В коридоре дежурной части сидели мои гвардейцы Володя и Сергей во главе с Лильмельяной. Две пары родителей посмотрели неприветливо. Меня провели к инспектору капитану Ковырину. Это я на табличке за его спиной прочел. Видимо, из-за этой таблички он не счел нужным представиться и с ходу спросил:
— Вы такой-то? Садитесь. Что можете сказать по поводу вчерашнего факта хищения государственной собственности, которое вы возглавили?
Я и рот открыл.
— Факта хищения не было.
Ковырин рассмотрел меня. Мы помолчали. Меня всегда интересовала лексика служебной речи. Видимо, ею овладевают вдруг, сразу, в момент надевания формы или в ту секунду, когда седелище соприкасается с креслом.
— Утверждаете, что не было?
Я молчал.
— Утверждаете или нет?
— А вы ведете протокол допроса?
— Без протокола ни одно дело не принимается к производству.
— Тогда в нем должны быть записаны все вопросы. Если я буду подписывать протокол, как же я его подпишу, если там не будет трижды записан ваш вопрос о том, утверждаю ли я, что не было факта хищения, тогда как я дал ответ при его первой постановке.
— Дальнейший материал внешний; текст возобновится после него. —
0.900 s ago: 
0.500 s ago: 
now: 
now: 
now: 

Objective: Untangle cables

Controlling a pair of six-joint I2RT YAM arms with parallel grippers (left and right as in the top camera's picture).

Ковырина моя фраза не прошибла. Он достал из стола и подвинул к себе перевязанную стопку бумаги. Я узнал почерк Олега и возликовал. Но сдержался.
— Только то, что тут макулатуры на сумму менее пятидесяти копеек, — сказал Ковырин, — спасает ваших воспитанников от исправительно-трудовой колонии. А то бы загремели, и никакие бы мамаши не помогли.
Видимо, родительницы моих недорослей намекали ему на свои высокие связи.
— Я просил ребят помочь мне.
— Воровать?
— Я снова буду просить записывать ваши вопросы, и только тогда соглашусь отвечать на них.
— А если мы просто беседуем?
— В милиции?
— А в милиции что, не люди?
— Я думаю, что при желании вы можете посадить даже невиновного. Считайте, что это мое личное мнение.
— Это вы «Литературной газеты» начитались, вредно. — Ковырин велел дежурному ввести тех, кто в коридоре.
Мест на стульях хватило только взрослым. Я вскочил, когда входила Лильмельяна. Сурово она взглянула на меня.
— Итак, пишу, — объявил Ковырин. — Вчера, то есть такого-то ноября, на базе вторсырья такой-то во столько-то такими-то, — он стал перечислять, начиная с меня, — произведено хищение…
— Не было хищения, — перебил я.
— А что было? — оторвался Ковырин от бумаги.
— Мне бы не хотелось говорить об этом.
— Здесь вам не школа, здесь милиция, здесь мы спрашиваем, вы отвечаете, вариантов нет.
Вдруг моя Лильмельяна вступила, резко вступила:
— Говорить в таком тоне с учителем в присутствии его учеников я запрещаю.
Ковырин долго смотрел на Лильмельяну. Он рисковал одним — потерять зрение или оживить работу давно бездействующих слезоточивых желез. Наша Лильмельяна взглядом сковывала таких отчаюг, что я даже пожалел бедного Ковырина.
— М-да, — произнес он, скашивая глаза на спасительно звякнувший телефон. Снял трубку, послушал. — Параллельный. Никак отдельного не добьюсь. — И положил трубку.